# PROMPT
Search term "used": copy each line of the data containing it.

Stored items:
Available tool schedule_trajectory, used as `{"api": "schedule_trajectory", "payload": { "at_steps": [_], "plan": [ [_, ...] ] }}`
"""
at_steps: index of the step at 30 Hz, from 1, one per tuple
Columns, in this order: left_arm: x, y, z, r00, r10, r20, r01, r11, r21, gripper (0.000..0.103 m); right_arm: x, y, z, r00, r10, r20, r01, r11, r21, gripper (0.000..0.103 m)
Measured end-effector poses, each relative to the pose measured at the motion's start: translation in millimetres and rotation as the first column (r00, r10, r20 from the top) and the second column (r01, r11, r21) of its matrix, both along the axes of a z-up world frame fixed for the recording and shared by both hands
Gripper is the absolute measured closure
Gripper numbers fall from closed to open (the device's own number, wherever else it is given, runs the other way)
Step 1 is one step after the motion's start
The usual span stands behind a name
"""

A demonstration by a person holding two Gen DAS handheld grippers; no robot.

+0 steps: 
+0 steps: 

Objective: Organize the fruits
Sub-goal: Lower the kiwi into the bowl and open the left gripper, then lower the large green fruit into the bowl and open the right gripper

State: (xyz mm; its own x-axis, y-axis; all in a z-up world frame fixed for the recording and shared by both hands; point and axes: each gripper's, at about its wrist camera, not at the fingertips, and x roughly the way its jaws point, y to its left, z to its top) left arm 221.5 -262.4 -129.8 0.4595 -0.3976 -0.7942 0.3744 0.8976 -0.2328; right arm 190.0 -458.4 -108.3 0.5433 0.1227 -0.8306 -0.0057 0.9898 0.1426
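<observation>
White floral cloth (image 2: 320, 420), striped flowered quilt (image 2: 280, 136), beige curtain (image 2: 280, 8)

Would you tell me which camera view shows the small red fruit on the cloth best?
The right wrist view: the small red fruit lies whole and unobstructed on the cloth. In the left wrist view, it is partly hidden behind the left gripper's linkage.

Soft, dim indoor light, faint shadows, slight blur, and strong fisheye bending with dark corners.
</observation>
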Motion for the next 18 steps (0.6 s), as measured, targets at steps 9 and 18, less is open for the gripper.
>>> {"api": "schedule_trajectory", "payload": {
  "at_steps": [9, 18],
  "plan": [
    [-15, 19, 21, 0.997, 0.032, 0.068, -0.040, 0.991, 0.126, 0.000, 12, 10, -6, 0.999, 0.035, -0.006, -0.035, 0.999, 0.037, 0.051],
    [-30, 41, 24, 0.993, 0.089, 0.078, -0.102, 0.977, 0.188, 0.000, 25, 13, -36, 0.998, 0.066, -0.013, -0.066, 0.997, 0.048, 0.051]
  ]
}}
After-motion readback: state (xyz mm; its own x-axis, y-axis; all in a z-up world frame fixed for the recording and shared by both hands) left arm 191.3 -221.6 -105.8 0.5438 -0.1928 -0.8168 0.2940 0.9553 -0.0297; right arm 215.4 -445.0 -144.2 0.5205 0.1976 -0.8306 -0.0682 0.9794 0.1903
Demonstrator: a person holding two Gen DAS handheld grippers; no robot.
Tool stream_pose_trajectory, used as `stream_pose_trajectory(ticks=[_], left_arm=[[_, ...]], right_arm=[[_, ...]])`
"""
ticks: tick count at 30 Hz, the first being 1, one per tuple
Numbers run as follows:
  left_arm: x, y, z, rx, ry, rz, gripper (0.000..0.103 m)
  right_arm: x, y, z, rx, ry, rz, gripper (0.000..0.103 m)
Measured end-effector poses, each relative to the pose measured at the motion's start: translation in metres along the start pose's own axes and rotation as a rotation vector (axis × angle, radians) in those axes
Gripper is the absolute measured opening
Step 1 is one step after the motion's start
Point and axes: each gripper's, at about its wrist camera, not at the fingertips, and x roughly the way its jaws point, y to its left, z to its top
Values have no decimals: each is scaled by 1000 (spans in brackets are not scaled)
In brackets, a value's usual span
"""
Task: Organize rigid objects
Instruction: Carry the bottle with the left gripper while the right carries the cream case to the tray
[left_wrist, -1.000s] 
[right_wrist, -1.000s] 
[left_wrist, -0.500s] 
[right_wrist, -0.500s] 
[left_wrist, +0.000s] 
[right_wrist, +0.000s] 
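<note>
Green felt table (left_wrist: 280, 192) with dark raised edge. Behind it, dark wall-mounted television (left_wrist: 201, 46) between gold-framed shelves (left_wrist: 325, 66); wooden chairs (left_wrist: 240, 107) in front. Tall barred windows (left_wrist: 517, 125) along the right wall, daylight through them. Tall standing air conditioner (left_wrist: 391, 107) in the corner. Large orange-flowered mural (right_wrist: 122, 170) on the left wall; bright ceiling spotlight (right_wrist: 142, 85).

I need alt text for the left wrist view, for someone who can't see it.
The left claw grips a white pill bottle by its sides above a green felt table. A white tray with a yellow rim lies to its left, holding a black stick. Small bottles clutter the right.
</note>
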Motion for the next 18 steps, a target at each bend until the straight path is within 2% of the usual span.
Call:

# RESULT OF THIS EXERCISE
Available tool schedule_trajectory, used as `{"api": "schedule_trajectory", "payload": { "at_steps": [_], "plan": [ [_, ...] ] }}`
Tool stream_pose_trajectory, used as `stream_pose_trajectory(ticks=[_], left_arm=[[_, ...]], right_arm=[[_, ...]])`

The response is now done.